■ Work to complete ■
Give back an exact copy of the lines in the records below, from the line that has "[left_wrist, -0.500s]" through the line that has "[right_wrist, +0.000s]", and nothing besides.

■ Task inputs ■
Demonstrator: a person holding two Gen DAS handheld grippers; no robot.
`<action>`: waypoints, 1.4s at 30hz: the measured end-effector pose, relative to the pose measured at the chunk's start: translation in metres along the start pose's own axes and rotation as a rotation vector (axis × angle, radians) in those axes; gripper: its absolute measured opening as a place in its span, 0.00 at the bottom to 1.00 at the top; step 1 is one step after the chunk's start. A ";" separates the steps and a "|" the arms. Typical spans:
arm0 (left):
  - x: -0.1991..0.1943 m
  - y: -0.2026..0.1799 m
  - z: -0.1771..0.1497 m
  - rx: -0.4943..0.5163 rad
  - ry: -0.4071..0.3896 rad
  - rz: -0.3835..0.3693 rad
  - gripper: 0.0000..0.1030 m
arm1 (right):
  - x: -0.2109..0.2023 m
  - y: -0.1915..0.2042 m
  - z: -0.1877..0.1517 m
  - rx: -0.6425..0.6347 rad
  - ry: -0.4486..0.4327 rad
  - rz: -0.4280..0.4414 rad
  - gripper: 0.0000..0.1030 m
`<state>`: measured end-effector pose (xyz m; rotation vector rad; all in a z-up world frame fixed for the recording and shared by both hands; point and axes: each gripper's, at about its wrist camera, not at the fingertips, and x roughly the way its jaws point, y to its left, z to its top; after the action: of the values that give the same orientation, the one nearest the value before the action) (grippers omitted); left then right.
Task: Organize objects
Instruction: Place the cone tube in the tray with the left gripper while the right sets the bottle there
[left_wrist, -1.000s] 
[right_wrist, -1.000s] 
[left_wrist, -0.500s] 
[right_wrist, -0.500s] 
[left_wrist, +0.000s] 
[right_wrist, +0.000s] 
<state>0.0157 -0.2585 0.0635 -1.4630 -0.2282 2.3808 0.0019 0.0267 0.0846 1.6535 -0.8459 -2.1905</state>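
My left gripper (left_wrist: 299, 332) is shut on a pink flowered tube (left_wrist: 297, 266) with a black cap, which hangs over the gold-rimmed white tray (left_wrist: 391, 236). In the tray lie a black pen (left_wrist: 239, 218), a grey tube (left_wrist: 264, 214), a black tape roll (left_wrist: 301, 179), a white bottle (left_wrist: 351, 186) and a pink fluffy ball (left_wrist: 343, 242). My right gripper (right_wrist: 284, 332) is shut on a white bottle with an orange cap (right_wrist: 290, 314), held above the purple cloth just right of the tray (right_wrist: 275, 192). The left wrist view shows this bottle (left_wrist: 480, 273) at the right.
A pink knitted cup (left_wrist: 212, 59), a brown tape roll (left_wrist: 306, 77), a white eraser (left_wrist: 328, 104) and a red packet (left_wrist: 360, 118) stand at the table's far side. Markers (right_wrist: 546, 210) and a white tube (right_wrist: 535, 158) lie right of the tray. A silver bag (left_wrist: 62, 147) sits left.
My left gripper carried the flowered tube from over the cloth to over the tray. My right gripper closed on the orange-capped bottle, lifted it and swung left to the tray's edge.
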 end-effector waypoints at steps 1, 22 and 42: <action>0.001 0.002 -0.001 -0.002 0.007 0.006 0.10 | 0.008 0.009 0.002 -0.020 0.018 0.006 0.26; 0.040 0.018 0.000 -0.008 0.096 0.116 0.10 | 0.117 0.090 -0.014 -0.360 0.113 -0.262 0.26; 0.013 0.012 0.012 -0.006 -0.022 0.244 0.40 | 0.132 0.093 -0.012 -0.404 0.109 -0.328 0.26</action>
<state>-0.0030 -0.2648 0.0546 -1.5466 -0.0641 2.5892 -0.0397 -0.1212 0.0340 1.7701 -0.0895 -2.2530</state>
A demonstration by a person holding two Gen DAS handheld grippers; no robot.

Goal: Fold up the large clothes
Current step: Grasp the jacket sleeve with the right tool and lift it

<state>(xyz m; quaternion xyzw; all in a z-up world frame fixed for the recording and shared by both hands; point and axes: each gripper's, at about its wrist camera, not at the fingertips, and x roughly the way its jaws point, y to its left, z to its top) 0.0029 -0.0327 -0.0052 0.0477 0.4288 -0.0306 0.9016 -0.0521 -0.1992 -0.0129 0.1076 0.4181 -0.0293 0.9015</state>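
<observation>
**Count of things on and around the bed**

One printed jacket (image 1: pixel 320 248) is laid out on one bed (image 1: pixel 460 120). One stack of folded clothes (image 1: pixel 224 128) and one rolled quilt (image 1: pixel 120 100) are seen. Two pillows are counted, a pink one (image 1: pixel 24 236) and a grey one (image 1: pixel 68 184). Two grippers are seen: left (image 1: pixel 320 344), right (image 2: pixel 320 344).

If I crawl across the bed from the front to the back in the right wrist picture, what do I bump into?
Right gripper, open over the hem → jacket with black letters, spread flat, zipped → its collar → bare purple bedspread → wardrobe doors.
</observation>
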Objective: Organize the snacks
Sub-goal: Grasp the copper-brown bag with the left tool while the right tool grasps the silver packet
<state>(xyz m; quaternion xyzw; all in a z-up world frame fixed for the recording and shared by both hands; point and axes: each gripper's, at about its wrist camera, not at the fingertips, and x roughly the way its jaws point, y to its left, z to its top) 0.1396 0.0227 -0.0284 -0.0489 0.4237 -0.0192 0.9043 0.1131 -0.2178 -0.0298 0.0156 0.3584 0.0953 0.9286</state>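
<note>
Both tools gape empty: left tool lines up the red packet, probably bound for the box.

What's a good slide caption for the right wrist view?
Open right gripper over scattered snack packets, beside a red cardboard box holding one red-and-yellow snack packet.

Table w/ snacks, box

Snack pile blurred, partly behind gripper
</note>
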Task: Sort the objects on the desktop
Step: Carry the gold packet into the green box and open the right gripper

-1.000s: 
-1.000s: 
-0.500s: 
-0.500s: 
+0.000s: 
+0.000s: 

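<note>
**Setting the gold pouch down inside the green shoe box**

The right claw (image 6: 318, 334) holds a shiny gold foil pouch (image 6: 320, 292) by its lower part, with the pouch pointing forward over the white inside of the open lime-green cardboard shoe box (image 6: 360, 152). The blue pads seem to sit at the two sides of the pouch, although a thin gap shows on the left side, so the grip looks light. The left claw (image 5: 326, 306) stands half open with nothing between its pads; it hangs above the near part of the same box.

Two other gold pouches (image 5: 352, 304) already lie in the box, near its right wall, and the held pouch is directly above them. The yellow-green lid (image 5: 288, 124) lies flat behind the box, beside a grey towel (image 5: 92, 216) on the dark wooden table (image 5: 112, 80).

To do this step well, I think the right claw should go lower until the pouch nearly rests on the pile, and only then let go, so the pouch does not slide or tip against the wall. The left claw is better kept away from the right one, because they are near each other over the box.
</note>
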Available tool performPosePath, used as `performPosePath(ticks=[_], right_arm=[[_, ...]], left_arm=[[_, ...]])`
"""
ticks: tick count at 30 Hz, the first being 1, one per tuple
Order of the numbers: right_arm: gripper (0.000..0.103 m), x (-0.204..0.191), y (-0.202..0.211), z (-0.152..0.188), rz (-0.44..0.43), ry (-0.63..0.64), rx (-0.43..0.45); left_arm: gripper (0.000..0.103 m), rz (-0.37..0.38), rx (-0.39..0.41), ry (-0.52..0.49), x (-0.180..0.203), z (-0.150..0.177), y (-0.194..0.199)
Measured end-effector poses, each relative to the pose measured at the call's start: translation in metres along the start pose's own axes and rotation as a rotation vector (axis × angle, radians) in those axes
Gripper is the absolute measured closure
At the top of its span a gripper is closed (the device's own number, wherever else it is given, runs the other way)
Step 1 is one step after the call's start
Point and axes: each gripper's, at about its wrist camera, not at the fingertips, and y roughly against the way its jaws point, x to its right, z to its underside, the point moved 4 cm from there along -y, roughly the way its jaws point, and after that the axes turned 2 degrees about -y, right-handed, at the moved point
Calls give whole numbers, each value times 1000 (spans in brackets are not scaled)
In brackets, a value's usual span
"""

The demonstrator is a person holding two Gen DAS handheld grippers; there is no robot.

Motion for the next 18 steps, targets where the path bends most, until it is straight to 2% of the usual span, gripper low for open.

■ Reply to the task ■
[left_wrist, -0.500s] 
[right_wrist, -0.500s] 
[left_wrist, +0.000s] 
[right_wrist, +0.000s] 

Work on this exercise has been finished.